Advancing CDI with Architecture Support

To facilitate the adoption of Control-Data Isolated code, this chapter introduces a novel, conditional branch sled-backed, capability to safely allow indirection. Our work couples an indirect jump (such as jreg, indirect call, and return) with a sled of direct compares and jumps. When indirect instructions are first encountered in a program execution they are not yet validated. Thus, they will not be executed and the sled comprising all allowable control-flow transitions for the indirect instruction is instead executed. If the sled indicates that an indirect jump target is valid, it will result in a taken conditional branch. This valid control flow edge is comprised of the indirect PC address and the target address of the taken conditional branch. This valid CFG edge is then stored in an edge cache. As indirect control- flow instructions are encountered in program execution, we first probe the edge cache by the indirect PC address and register-derived target address. If this edge is represented in the edge cache it was formerly generated by executing the direct control flow encoded in the sled. In this case, the sled is skipped, and the indirect control instruction is allowed to execute. If the indirect instruction and its proposed target cannot be validated by the edge cache, the sled is executed to its valid edge and this new edge consisting of source and target addresses is cached.

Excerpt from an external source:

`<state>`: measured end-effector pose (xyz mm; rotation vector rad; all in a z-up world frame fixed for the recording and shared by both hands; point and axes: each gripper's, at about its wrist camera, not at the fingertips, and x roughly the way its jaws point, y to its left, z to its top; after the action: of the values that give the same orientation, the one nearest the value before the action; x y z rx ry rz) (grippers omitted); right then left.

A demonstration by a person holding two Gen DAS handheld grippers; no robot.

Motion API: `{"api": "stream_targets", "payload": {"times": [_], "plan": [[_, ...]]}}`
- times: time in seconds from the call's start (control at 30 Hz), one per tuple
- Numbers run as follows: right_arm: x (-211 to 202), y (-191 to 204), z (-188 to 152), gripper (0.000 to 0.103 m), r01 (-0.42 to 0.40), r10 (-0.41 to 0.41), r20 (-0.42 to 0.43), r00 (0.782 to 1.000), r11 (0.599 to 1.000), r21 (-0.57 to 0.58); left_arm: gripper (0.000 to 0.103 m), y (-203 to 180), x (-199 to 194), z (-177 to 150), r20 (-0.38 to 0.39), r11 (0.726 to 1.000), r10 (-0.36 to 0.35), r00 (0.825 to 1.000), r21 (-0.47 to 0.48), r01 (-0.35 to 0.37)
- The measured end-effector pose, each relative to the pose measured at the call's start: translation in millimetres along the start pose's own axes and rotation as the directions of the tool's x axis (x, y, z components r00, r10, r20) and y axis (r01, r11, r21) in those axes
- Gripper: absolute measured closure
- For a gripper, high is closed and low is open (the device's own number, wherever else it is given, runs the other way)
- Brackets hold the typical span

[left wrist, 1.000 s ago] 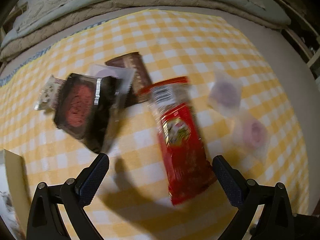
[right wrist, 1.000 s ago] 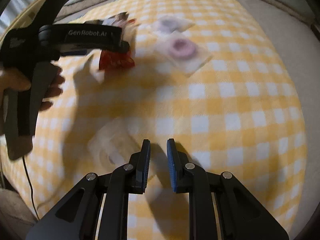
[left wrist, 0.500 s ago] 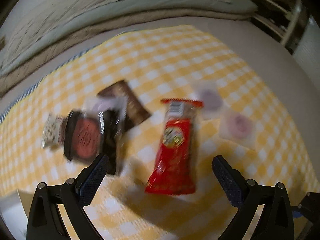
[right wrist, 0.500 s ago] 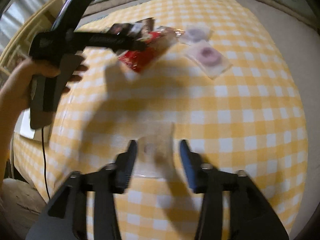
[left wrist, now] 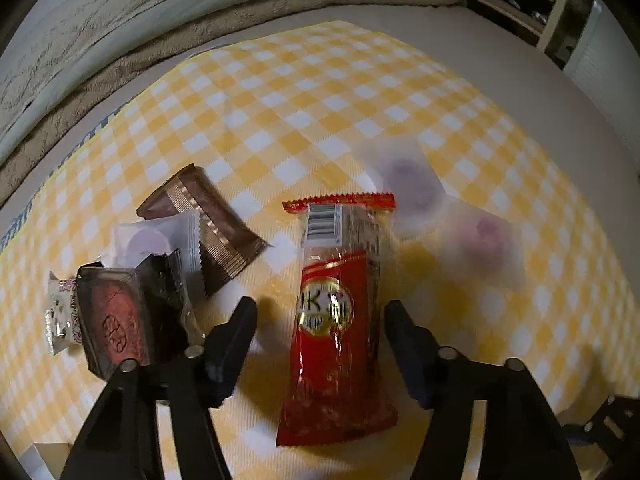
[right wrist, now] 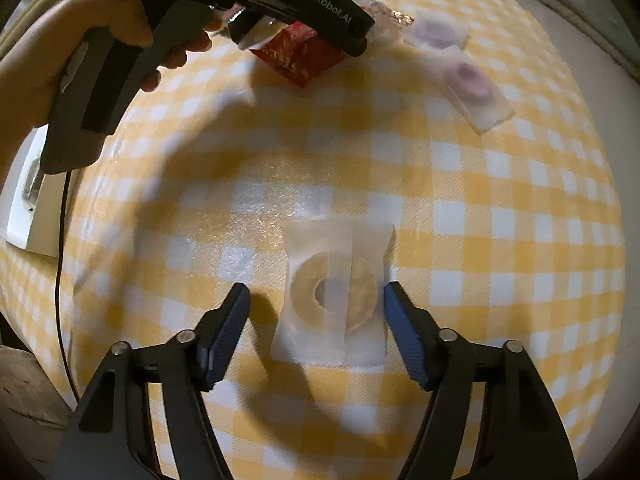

Using this approach, we ensure that all control-flow edges are validated against the whitelist of targets represented in the sleds. As our results show in Section 3.5, a trivial fraction of sleds is actually executed resulting in nearly no slowdown for this powerful control-flow protection mechanism. Additionally, we observe that the information contained in the edge cache, combined with history information, could provide double-duty as an indirect branch predictor. We propose additions to the indexing mechanism of the edge cache for prediction of indirect branches. Accurate indirect branch prediction remains an important problem in computing and continues to be the subject of contemporary research efforts [51, 118, 124]. Works such as ITTAGE [124] continue as even small improvements

to prediction rates can yield worthwhile performance gains. As such, we show that, com- pared to architectures with only simple BTB-based indirection prediction, using the edge cache additionally as an indirect predictor results in a modest speedup for CDI-compliant programs, with some applications reaching up to over 6% performance improvement.

3.1.4

Contributions of this Chapter

The primary achievements of this chapter are two-fold. The first is the elimination of the potential overheads of Control-Data Isolation remaining from the previous work of Chapter 2. The second purpose of this chapter is to extend the principles of CDI to paths of execution. The majority of this chapter is derived from the publication “Locking Down Insecure Indirection with Hardware-Based Control-Data Isolation” [10] This chapter makes the following contributions:

• We show how simple hardware and software for CDI support can guard a program from control-flow attacks.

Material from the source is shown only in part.